El sábado pasado, como miles de mexicanos, el escribidor se deleitó con unos tacos de carnitas, con dos cervezas. Y ¿eso qué?, preguntará usted con razón.

    Pues que luego de engullirlos el escribidor tuvo un sentimiento de culpa por haberle fallado al país, aunque no pudo dilucidar qué fue más grave: ¿haber celebrado la caída de Tenochtitlan o agasajar a su paladar colonizado por el neoliberalismo?, según dos de los ideólogos del actual gobierno, una senadora de la República (Jesusa Rodríguez) y el subsecretario de Autosuficiencia Alimentaria (Víctor Suárez Carrera).

    Y no, no pudo decidir cuál fue su mayor falta: ¿los españoles conquistadores que trajeron los cerdos eran neoliberales? Pos’como que no, más bien eran monárquicos; bueno, pero entonces de ahí se puede deducir que eran conservadores, aunque no tenían pinta de fifís. O ¿su paladar está colonizado por las exquisiteces  pequeño burguesas del neoliberalismo? Pos’ otra vez no, porque los cerdos y el maíz (originalmente domesticado por los incas) ya existían antes del neoliberalismo.

    Entonces, ¿el origen de la culpa fue la cerveza? El escribidor recordó que en los tiempos de Luis Echeverría las bebidas con más alta graduación alcohólica en Palacio Nacional eran las aguas de horchata, chía y limón, aunque éste es originario de Asia y los antiguos griegos y romanos ni lo conocían; la de horchata proviene de España a donde llegó a través de los moros y su ingrediente principal, el arroz, es asiático; y bueno la chía sí cumple con el requisito de ser de origen mesoamericano.

    La cerveza ya existía por ahí el siglo IV antes de Cristo y se la bebían, debe suponerse que con igual placer que hoy, los elamitas, egipcios y sumerios, aunque –¡claro!—llegó a estas tierras a través de los colonizadores.

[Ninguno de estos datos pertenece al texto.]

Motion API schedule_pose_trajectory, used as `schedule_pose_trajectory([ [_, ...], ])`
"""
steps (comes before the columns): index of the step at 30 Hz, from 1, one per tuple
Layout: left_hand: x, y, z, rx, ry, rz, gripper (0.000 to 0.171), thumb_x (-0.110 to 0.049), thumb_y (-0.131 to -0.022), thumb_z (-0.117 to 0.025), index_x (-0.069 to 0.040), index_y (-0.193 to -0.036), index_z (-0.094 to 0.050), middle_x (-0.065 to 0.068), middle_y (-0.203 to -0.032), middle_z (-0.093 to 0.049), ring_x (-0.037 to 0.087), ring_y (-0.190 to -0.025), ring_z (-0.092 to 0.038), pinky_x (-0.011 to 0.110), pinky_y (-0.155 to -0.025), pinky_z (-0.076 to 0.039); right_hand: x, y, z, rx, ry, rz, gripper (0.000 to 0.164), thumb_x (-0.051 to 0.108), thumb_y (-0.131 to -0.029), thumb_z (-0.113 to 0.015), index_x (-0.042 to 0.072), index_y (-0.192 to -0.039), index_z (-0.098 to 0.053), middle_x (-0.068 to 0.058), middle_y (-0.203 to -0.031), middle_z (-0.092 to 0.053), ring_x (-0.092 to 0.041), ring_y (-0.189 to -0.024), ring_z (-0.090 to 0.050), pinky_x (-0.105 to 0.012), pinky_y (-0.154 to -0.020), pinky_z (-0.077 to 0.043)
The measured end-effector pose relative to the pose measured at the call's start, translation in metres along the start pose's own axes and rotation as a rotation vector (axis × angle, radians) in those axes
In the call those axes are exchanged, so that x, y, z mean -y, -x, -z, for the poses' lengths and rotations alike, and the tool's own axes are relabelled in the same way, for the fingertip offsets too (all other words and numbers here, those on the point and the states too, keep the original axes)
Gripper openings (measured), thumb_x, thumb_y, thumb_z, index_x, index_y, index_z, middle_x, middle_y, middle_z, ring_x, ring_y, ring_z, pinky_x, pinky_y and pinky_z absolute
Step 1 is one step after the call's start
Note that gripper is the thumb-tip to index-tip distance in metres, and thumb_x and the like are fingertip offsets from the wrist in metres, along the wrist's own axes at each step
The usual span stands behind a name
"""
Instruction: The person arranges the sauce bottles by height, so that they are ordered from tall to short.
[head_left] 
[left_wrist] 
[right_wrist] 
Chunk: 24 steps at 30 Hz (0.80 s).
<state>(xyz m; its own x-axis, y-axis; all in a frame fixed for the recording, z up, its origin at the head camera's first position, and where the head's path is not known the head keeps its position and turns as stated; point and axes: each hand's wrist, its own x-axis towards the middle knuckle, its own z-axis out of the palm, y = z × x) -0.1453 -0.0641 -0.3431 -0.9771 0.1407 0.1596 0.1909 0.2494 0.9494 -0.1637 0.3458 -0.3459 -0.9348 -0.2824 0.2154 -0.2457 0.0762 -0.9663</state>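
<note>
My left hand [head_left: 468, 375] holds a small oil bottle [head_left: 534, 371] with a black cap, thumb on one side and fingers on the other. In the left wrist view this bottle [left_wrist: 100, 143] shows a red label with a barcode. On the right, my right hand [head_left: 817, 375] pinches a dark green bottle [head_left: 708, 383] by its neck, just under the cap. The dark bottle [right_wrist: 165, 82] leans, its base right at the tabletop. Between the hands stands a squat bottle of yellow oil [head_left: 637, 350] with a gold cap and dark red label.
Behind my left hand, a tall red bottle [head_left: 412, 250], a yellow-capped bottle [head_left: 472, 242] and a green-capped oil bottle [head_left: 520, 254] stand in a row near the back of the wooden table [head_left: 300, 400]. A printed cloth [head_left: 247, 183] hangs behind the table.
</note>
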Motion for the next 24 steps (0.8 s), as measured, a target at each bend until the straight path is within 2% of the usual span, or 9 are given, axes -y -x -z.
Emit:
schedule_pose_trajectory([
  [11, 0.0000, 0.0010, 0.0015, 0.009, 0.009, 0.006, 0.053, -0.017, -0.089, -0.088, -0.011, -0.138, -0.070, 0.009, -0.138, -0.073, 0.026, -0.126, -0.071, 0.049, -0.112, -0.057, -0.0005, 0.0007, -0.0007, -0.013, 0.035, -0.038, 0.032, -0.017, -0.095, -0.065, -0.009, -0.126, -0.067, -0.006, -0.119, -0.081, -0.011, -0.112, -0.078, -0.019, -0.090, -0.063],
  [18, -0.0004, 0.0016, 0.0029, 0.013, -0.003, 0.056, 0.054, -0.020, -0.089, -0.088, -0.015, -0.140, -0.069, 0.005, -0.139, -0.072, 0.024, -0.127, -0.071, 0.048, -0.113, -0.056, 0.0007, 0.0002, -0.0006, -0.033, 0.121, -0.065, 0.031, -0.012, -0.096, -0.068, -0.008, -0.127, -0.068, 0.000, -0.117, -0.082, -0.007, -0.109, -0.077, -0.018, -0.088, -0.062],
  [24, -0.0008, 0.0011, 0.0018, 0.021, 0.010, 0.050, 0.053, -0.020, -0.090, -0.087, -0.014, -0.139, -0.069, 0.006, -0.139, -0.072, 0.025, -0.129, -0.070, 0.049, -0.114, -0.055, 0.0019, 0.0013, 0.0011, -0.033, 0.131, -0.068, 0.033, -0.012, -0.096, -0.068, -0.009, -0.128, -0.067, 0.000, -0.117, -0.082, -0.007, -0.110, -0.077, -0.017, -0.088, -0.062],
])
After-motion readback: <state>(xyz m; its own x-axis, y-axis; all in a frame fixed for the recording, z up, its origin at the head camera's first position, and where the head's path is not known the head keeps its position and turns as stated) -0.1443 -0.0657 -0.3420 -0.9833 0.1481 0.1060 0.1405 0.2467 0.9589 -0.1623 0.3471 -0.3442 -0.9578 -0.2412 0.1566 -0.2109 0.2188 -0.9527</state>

    Peor aún, el escribidor se dio cuenta que a lo largo de su vida ha sido un mal mexicano, que ha traicionado a la gran Tenochtitlan, y que su paladar está colonizado.

    La culpa lo hizo recordar que, sólo gracias a su actividad reporteril, ha comido canapés de caviar en San Petersburgo; papas fritas de carrito abajo del Puente de la Torre en Londres; paella y fabada en Madrid, churrasco y choripán en Buenos Aires; moros y cristianos en La Habana; sopa georgiana en Moscú; ceviches en Cusco, o lo que se deseé en Bruselas, de la cual se dice que ahí están todos los mejores segundos restaurantes del mundo de cualquier especialidad. Y decenas más.

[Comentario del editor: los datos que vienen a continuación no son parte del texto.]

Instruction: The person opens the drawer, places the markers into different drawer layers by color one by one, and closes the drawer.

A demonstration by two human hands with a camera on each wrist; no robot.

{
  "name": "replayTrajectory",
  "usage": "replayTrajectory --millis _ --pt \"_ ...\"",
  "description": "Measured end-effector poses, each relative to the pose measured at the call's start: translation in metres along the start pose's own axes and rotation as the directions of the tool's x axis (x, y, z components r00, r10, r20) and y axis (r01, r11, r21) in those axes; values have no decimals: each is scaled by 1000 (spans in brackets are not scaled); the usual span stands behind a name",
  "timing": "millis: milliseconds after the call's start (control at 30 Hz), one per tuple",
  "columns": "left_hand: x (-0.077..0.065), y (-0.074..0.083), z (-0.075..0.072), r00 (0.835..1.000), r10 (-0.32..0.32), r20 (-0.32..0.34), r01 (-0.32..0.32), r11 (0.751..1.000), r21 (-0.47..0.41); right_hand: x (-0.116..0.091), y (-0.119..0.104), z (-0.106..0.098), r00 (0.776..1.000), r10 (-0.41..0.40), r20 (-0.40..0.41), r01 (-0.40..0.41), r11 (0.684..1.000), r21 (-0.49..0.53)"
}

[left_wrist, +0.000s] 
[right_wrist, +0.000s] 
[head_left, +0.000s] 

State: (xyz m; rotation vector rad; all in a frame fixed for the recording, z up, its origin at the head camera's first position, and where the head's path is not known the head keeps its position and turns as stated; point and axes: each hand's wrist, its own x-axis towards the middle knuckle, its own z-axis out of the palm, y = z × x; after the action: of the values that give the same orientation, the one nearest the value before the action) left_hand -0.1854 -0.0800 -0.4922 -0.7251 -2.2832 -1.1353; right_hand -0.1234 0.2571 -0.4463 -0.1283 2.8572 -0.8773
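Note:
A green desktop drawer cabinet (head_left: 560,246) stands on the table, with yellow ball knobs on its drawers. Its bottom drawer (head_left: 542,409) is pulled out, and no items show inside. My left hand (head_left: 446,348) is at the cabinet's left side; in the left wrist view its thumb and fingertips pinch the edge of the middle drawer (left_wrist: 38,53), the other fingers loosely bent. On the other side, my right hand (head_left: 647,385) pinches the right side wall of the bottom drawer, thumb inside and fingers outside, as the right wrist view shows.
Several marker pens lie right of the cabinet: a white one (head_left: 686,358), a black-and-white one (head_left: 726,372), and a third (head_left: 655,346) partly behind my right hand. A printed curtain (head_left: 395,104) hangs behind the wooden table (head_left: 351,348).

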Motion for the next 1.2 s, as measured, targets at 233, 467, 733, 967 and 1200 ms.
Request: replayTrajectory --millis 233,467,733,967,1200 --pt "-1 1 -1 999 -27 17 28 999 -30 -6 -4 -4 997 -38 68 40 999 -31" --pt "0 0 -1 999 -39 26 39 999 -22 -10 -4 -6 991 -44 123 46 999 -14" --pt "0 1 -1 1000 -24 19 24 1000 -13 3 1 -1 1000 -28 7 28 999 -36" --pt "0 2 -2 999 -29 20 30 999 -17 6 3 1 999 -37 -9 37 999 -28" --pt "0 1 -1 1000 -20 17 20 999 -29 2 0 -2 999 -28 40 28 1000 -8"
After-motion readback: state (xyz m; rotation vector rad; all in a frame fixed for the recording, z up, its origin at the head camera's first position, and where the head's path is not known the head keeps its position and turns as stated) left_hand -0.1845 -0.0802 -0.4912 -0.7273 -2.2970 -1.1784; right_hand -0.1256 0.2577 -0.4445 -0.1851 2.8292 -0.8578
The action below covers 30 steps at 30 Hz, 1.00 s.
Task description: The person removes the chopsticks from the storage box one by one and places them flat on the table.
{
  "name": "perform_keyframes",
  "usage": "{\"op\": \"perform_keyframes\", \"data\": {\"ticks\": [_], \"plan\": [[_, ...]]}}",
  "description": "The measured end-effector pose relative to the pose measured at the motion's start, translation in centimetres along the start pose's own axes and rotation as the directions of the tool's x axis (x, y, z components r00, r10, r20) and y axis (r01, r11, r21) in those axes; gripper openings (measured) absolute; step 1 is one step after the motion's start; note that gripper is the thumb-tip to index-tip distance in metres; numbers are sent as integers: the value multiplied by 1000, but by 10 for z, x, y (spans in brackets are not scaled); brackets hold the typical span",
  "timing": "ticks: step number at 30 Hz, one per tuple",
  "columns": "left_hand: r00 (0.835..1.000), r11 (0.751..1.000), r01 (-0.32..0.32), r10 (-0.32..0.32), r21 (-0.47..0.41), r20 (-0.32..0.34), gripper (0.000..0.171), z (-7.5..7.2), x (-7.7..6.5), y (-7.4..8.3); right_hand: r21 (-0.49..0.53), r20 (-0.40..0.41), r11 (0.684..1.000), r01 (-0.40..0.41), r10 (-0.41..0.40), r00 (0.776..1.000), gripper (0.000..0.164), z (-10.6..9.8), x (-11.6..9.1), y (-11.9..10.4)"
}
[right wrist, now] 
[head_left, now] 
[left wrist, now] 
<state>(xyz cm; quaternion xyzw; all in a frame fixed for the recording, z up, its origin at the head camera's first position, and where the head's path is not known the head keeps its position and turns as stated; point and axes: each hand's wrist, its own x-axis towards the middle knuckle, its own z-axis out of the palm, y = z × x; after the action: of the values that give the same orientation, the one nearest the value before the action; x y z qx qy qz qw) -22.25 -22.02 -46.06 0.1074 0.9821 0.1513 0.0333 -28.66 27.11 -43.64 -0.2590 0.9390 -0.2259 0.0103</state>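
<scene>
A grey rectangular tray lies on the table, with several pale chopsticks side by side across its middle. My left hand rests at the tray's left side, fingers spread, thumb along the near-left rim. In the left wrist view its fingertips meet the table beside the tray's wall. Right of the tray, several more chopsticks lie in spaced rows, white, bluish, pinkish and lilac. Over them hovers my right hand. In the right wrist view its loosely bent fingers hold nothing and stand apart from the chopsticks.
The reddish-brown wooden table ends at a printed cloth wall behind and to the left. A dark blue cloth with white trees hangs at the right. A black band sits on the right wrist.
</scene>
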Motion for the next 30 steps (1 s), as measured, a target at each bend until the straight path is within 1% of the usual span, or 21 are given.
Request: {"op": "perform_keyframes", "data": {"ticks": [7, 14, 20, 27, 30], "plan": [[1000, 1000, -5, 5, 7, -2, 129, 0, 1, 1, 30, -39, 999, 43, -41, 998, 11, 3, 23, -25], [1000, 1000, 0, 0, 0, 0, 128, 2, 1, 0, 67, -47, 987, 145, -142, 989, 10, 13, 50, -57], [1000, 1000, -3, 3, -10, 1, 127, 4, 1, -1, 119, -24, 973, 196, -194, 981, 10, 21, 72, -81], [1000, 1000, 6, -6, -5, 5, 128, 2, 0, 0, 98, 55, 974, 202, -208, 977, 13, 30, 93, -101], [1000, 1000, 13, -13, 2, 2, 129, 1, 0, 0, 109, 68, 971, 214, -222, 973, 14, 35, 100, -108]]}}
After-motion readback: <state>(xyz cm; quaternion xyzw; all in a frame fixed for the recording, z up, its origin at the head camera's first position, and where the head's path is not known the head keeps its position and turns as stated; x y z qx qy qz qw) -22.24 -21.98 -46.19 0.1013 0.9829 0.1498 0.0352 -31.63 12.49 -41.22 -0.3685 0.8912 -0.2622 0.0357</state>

Pero, en aras de una redención nacionalista, el escribidor también a comido sopa de lima en Mérida;  tlayudas en Oaxaca; enchiladas mineras en Guanajuato;  “vacas”, “gorditas” (de maíz, de queso o de migajas) y patas de cerdo en vinagre en Apaseo el Grande, su pueblo, o quesadillas de chicharrón prensado en La Marquesa, carne asada en Monterrey, discada en Chihuahua o mariscos en Culiacán, churipos en Morelia, coyotas en Hermosillo, pozole, chicharrón en salsa verde y mil más, pero puesto a pensar (es un decir), éstos también significan, por sus ingredientes, una celebración del colonialismo.

Así que no siga el mal ejemplo “patriótico” del escribidor y sin ninguna culpa coma lo que pueda en donde quiera. El paladar no sabe de “ideologías” ni de “colonizaciones”; son tonterías, en buenas palabras. No eche a perder su gusto. Es en serio.